**Work required**
Set down a word-for-word copy of the data below, limited to the lines from the first through the line with "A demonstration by".

------ Data

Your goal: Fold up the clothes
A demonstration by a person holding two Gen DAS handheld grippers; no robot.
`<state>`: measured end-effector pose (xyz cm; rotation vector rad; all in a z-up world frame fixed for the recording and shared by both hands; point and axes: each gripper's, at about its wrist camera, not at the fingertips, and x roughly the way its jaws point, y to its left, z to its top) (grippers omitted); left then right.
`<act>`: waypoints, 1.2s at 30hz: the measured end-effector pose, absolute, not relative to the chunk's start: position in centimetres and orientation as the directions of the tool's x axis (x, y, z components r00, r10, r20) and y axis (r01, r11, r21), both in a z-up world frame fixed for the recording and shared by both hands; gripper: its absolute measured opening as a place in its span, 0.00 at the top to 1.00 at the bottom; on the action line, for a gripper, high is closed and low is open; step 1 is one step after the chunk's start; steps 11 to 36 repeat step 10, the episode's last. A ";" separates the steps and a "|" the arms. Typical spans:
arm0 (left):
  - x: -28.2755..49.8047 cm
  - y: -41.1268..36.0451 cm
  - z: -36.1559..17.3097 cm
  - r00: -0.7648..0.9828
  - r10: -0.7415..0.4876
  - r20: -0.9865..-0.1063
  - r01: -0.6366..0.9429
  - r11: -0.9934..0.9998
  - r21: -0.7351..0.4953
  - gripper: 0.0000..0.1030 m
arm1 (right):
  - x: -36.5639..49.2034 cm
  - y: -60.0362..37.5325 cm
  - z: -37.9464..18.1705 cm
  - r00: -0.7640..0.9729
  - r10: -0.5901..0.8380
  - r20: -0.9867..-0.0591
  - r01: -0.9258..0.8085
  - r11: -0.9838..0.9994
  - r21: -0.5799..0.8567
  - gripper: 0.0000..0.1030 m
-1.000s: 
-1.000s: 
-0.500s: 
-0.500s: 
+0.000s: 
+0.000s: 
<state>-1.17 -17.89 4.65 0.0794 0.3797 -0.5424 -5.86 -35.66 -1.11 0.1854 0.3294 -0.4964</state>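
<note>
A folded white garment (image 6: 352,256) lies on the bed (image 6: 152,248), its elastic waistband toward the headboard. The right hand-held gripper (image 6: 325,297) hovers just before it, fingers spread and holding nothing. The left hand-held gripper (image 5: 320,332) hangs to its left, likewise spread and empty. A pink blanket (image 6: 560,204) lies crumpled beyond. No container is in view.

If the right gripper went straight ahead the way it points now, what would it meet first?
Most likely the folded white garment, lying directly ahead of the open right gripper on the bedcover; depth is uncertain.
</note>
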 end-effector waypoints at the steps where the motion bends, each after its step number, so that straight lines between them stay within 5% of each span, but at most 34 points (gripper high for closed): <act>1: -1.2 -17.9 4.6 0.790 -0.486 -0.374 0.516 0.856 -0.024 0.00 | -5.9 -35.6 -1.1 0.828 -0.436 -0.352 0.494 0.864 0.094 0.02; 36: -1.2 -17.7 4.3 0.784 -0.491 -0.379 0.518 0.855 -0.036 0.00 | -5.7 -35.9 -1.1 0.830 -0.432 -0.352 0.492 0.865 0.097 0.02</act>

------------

**Written response**
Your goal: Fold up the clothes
A demonstration by a person holding two Gen DAS handheld grippers; no robot.

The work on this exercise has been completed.